Action item: "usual" appears in how many lines of the entries? State only the number.

Records drawn from a dataset

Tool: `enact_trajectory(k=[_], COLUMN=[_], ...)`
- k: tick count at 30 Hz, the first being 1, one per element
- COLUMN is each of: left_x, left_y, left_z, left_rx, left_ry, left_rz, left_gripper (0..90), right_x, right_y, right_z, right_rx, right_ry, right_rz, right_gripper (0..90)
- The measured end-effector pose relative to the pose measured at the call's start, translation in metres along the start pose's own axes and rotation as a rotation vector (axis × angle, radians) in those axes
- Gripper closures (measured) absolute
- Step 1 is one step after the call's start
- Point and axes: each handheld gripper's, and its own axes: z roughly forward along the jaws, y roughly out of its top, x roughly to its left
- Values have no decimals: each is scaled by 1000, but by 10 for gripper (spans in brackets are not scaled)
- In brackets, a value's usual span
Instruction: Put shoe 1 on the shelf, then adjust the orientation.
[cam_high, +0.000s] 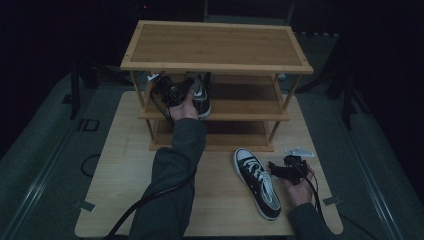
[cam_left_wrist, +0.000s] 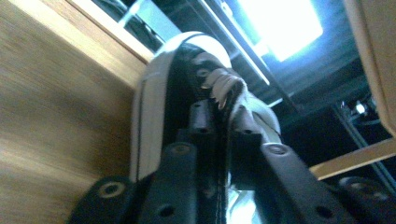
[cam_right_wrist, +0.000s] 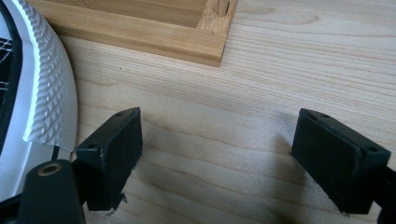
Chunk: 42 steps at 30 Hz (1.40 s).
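A black high-top shoe with a white sole (cam_high: 202, 102) lies on the middle shelf of a wooden rack (cam_high: 215, 45). My left gripper (cam_high: 192, 90) reaches in under the top board. In the left gripper view the jaws (cam_left_wrist: 222, 123) stand close together with the wall of the shoe (cam_left_wrist: 154, 116) pinched between them. A matching shoe (cam_high: 257, 182) lies on the table (cam_high: 125, 165), sole down and toe towards the rack. My right gripper (cam_high: 275, 169) rests just right of it. Its jaws (cam_right_wrist: 217, 158) stand wide apart over bare wood, beside the white toe cap (cam_right_wrist: 51, 93).
The rack has three tiers and stands at the far middle of the table, with its bottom rail (cam_right_wrist: 140, 32) close ahead of the right gripper. A cable (cam_high: 150, 197) trails from the left arm across the table. The surroundings are dark.
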Motion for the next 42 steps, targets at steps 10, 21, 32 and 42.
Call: enact_trajectory(k=[10,21,32,42], left_x=[8,16,26,44], left_y=[-9,-13,-17,-29], left_z=[-18,-46,-79,-99], left_rx=[-12,-31,-30,25], left_ry=[-53,-69,-68,-42], left_rz=[74,199,339,560], left_gripper=[621,587,553,516], right_x=[0,0,1,2], right_y=[0,0,0,0], right_z=[0,0,0,0], right_rx=[0,-1,2,0], right_ry=[1,1,7,-2], right_rz=[0,1,-5,-2], right_gripper=[157,157,139,146])
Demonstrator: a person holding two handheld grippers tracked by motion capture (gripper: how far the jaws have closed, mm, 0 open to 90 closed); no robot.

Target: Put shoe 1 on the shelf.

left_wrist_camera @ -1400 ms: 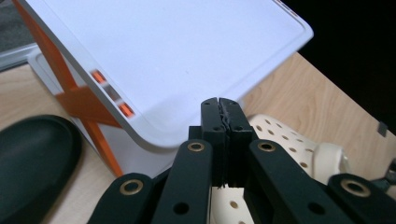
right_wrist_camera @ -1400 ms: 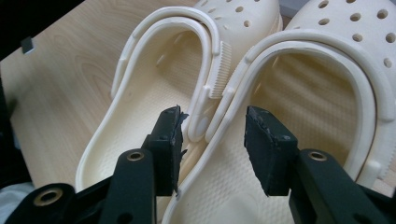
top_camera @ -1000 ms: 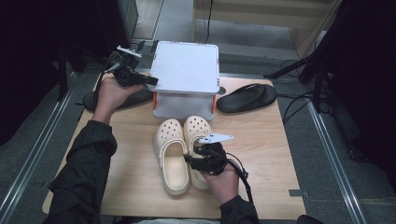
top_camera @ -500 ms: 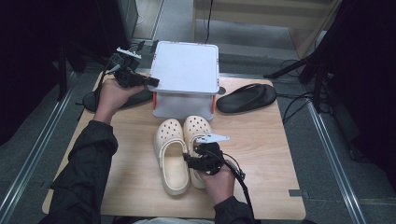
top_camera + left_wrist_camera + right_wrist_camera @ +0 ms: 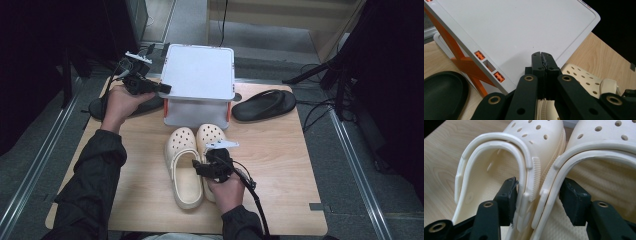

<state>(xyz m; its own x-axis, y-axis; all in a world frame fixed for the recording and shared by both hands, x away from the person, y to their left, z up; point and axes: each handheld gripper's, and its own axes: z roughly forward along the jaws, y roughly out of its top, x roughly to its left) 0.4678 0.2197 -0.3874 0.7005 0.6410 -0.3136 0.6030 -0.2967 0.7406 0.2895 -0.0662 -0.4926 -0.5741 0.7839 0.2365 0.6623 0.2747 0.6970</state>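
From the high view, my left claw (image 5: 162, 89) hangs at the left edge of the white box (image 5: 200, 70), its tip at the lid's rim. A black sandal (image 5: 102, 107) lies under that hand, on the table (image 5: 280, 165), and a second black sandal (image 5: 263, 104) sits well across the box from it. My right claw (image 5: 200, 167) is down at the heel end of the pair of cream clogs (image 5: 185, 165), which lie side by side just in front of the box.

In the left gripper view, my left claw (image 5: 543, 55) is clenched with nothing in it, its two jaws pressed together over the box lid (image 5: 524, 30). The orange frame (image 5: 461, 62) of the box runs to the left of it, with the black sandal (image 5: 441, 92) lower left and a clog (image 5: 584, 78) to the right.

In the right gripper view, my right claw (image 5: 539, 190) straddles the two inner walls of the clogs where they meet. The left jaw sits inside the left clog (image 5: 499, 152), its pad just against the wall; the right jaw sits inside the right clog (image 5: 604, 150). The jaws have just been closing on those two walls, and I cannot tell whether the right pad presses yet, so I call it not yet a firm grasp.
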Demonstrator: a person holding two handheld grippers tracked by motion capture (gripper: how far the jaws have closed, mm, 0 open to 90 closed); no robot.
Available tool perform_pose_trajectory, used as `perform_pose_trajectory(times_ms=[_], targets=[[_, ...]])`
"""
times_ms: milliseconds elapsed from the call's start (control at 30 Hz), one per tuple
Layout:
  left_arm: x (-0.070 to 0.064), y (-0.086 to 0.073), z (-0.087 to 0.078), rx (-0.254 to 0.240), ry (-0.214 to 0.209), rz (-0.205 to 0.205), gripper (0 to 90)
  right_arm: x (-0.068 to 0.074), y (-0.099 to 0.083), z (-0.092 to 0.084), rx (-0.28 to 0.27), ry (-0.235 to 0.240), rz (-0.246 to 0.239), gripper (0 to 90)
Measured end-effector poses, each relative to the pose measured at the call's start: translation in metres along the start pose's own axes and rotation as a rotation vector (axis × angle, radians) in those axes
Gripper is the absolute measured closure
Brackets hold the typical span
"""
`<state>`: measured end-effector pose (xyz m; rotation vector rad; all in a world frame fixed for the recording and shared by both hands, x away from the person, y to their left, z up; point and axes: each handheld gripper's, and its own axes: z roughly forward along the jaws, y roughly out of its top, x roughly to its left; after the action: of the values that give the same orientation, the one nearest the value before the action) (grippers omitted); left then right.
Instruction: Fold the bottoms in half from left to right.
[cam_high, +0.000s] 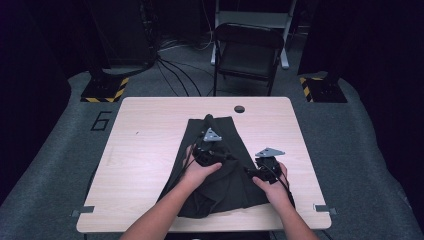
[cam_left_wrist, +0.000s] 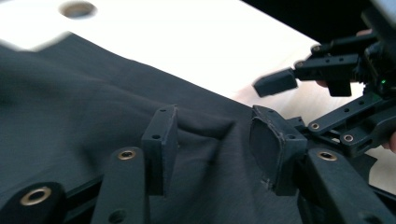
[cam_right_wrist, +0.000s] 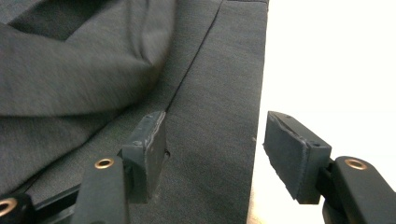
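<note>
1. I see a dark garment spread on the table, running from near the middle of the top down to the near edge.
2. My left gripper sits over the garment's upper middle, held by the left hand, with its grey plate facing up.
3. In the left gripper view, the left gripper has its jaws spread, with a raised fold of garment between them; the pads do not press on it, and the cloth lies slack.
4. My right gripper is at the garment's right edge, just beside the left one, held by the right hand.
5. In the right gripper view, the right gripper has its jaws spread and straddles the edge of the garment: one pad hangs over cloth next to a seam, the other over bare table.
6. Neither right pad pinches anything that I can see.
7. The left gripper view also catches the right gripper farther off, at the right, over the pale table, jaws apart.
8. The garment is bunched into folds toward the near edge, between my forearms, and flatter toward the far end.
9. A small round hole in the table lies just beyond the garment's far end.
</note>
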<state>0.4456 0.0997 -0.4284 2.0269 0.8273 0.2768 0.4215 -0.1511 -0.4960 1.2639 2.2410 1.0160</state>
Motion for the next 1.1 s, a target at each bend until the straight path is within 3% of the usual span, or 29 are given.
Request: perform_pose_trajectory(times_ms=[133,233,400,500,533,600,833,967,1100], targets=[[0.018,-0.004,-0.027,-0.016,0.043,-0.012,49.0,0.001,0.001,0.000,-0.003,0.008,0.005,38.4],[0.037,-0.016,-0.046,-0.023,0.091,-0.038,47.8,0.004,0.003,0.000,-0.004,0.017,0.003,38.3],[0.065,-0.043,-0.072,-0.016,0.153,-0.109,47.4,0.014,0.013,-0.002,-0.018,0.050,-0.010,37.7],[0.075,-0.056,-0.086,-0.031,0.177,-0.144,46.9,0.023,0.022,-0.004,-0.021,0.073,-0.036,37.5],[0.078,-0.060,-0.091,-0.031,0.183,-0.163,46.8,0.026,0.025,-0.005,-0.019,0.081,-0.043,37.3],[0.083,-0.065,-0.099,-0.031,0.198,-0.169,46.3,0.032,0.034,-0.005,-0.025,0.094,-0.080,36.4],[0.089,-0.086,-0.123,-0.064,0.234,-0.200,45.5,0.062,0.064,-0.002,-0.049,0.157,-0.139,34.3],[0.092,-0.099,-0.127,-0.070,0.245,-0.223,45.5,0.078,0.076,0.009,-0.049,0.161,-0.170,33.4],[0.096,-0.110,-0.126,-0.063,0.252,-0.241,45.6,0.084,0.081,0.030,-0.009,0.154,-0.196,34.0]])
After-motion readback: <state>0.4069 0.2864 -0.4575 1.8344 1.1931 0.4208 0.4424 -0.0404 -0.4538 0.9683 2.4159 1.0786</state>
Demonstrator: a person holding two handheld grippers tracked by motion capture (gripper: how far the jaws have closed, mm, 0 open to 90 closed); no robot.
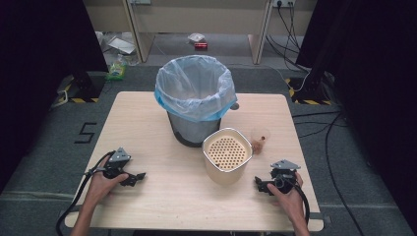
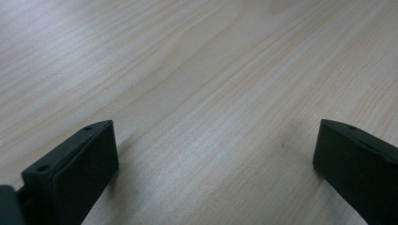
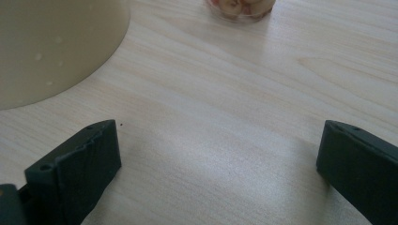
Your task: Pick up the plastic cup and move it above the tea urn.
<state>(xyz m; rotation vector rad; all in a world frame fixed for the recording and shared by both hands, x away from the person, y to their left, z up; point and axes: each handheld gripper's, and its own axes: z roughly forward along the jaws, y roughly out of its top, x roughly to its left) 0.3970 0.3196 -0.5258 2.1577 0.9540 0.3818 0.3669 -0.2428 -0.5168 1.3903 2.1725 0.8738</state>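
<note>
A dark bin lined with a pale blue bag (image 1: 194, 93) stands upright at the back middle of the wooden table (image 1: 147, 123). In front of it, slightly right, sits a cream container (image 1: 226, 156) with a perforated insert on top; its curved wall (image 3: 51, 47) fills the upper left of the right gripper view. A small clear cup holding brownish bits (image 1: 259, 139) (image 3: 239, 8) stands just right of the container. My left gripper (image 1: 137, 178) rests on the table front left, open and empty (image 2: 213, 164). My right gripper (image 1: 259, 184) rests front right, open, jaws wide over bare wood (image 3: 218, 164).
Cables trail from both grippers off the table's front edge. Beyond the table, the grey floor holds scattered litter (image 1: 196, 40), a green item (image 1: 116, 70), black stands with hazard tape (image 1: 305, 93) and cables at the right. Bare wood lies between the two grippers.
</note>
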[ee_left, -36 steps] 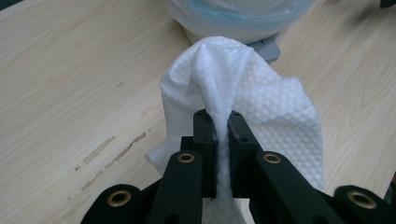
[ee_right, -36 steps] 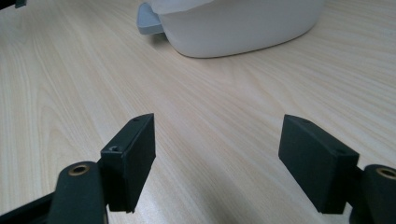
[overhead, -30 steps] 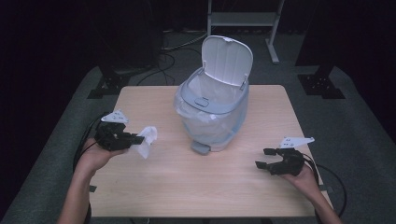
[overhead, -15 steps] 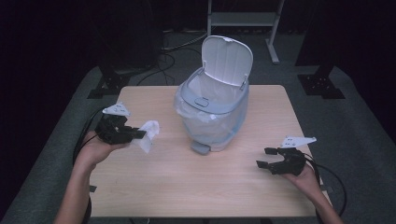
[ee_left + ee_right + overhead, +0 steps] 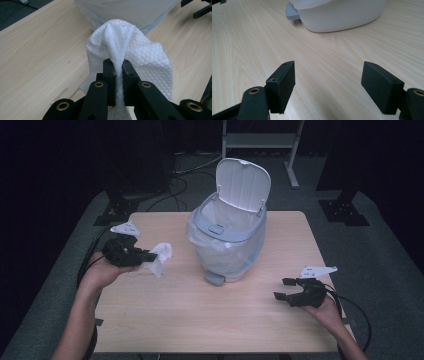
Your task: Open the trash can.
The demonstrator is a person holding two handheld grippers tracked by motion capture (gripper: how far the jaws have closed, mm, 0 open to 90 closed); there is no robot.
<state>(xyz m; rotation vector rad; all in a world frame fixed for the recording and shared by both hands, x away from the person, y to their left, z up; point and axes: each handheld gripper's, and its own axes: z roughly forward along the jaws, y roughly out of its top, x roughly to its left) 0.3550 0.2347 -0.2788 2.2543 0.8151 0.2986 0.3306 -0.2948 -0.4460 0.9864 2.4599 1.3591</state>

Your solution: 2